* [What you have to do] Set the listing down again in full, word for word, with the pictures left out.

* [The data]

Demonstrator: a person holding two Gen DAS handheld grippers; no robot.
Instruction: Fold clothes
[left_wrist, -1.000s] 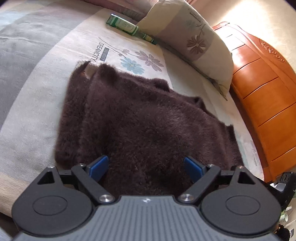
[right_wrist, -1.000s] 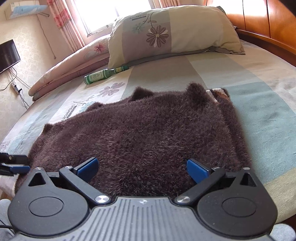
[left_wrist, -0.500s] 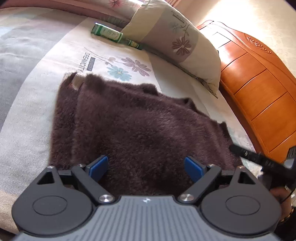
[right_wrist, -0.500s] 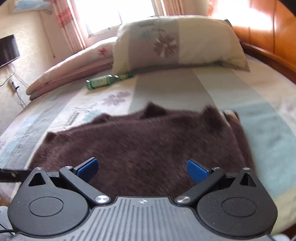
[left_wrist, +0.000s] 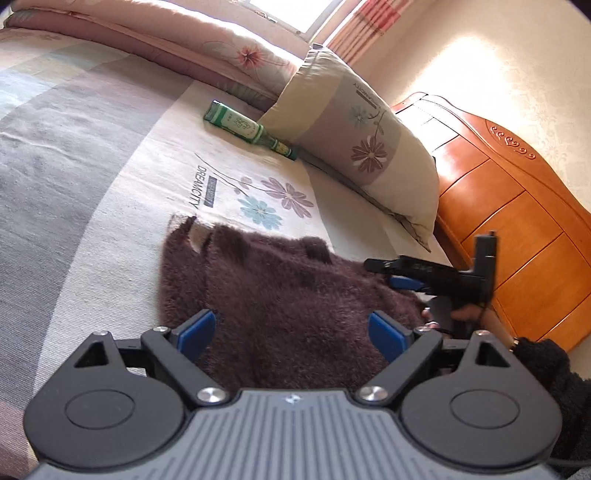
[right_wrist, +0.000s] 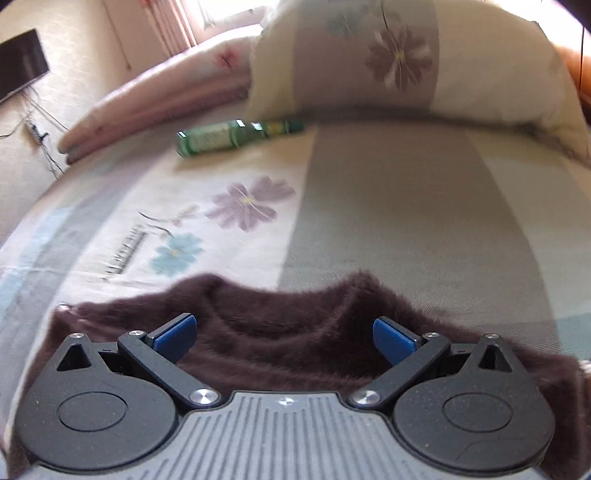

* [Exercise response]
Demonstrator: a person holding two Gen DAS handheld grippers; no robot.
Instruction: Fold clothes
[left_wrist, -1.000s] 
[right_wrist, -1.000s] 
[left_wrist, -0.500s] 
[right_wrist, -0.500s] 
[left_wrist, +0.000s] 
[right_wrist, +0.000s] 

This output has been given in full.